Lynn blogged a few months ago that the NYSE wanted FINRA to start taking the lead in setting the fee schedule that brokers use to get reimbursed for proxy distribution costs. The problem was, FINRA didn’t want the responsibility either, and nobody besides the NYSE was very enthused about a change.

Yesterday, the SEC issued this order to disapprove the proposed rule change. The order basically says the NYSE is doing too good of a job here, and it bears the burden of showing that a change to the status quo would still allow issuers’ interests to be continued to be fairly considered. Here’s an excerpt:

The Commission is not foreclosing the possibility that issuers’ interests could be adequately considered in a reimbursement rate-setting process that the Exchange does not lead; however, in the Notice and in its response to the Order Instituting Proceedings, the Exchange did not provide sufficient information in the record on this point. In particular, while the Exchange acknowledges that the impact of eliminating the reimbursement rate schedule from its rules would be that FINRA becomes the de facto lead SRO for rate setting, the Exchange does not articulate or provide any information to suggest how FINRA, notwithstanding its lack of regulatory relationships with issuers, could potentially consider issuers’ interests if FINRA were to become the industry standard-bearer. Nor does the Exchange identify any other existing mechanism through which the interests of issuers could be adequately considered if proposed updates to the rates were to be developed under a FINRA-led regime.

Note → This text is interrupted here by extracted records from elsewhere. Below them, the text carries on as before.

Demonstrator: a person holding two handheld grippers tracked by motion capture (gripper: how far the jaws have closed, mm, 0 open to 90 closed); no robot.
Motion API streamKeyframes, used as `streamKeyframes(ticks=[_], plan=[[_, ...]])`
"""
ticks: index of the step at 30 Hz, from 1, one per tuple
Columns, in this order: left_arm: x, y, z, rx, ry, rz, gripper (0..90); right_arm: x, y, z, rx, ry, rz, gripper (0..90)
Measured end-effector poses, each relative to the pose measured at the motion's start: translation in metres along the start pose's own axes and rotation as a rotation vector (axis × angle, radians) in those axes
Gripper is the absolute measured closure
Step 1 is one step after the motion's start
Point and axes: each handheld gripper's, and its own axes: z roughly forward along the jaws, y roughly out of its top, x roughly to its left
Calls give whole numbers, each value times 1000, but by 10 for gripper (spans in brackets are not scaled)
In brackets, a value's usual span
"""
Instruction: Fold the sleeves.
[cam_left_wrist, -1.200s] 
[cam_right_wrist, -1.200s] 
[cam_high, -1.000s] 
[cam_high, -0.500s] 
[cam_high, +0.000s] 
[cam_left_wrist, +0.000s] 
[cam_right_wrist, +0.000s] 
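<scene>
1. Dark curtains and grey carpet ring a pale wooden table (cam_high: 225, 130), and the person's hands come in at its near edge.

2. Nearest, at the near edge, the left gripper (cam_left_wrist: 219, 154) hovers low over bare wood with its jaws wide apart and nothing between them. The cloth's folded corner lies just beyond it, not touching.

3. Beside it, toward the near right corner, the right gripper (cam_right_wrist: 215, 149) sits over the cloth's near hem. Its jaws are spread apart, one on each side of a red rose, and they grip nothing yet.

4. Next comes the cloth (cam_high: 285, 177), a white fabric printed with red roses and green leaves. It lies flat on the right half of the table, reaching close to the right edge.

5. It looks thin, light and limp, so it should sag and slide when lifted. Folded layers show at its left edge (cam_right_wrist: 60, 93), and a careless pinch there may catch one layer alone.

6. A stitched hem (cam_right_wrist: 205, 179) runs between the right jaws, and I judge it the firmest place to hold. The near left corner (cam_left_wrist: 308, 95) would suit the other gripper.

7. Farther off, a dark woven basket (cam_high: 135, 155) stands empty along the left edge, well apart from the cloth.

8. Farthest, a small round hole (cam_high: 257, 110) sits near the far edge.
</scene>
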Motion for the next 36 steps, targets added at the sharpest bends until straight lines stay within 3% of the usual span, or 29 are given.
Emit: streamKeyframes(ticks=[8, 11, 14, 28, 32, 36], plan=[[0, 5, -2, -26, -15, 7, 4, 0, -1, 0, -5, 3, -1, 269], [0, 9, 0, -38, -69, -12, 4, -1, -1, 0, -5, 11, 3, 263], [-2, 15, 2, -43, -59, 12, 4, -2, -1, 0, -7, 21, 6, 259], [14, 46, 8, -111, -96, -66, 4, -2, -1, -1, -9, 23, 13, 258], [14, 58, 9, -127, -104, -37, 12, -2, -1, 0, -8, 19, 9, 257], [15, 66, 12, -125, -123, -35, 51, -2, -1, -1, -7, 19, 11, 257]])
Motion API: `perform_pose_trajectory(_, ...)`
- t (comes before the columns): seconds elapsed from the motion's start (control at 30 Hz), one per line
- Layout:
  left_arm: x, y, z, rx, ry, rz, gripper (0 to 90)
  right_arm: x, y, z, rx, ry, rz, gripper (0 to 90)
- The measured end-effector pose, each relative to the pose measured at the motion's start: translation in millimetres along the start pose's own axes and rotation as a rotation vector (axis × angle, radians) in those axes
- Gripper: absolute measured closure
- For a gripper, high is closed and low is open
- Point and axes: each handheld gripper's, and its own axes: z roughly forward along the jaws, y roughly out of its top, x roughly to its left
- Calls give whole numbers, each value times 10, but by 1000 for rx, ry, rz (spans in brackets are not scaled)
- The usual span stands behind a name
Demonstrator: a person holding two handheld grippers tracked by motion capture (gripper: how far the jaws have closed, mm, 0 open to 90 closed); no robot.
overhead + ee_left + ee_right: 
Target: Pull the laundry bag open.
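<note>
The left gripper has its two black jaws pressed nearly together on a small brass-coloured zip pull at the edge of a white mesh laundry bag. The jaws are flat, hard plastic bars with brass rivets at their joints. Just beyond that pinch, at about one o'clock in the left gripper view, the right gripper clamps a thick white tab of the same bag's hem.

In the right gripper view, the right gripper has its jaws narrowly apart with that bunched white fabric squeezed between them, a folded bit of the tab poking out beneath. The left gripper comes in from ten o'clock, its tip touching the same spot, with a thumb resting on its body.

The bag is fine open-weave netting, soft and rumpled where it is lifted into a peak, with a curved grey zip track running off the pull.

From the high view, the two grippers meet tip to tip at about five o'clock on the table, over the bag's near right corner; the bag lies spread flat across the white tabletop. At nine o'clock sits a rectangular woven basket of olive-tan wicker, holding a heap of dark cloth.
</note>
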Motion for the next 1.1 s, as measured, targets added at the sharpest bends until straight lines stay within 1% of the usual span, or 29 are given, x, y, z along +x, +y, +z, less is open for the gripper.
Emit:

Approval of NYSE’s proposed elimination of its rate schedule therefore would do more than simply conform NYSE’s rules to those of other exchanges; it would result in NYSE’s relinquishment of an important market-wide regulatory function that it currently performs, and without there being evidence in the record of this filing of an available and equally viable alternative for that function.

Earlier this week, I wrote on our Proxy Season Blog about a different NYSE rule relating to proxy distribution costs that the SEC did approve, which may give some relief to companies that saw those costs skyrocket last year.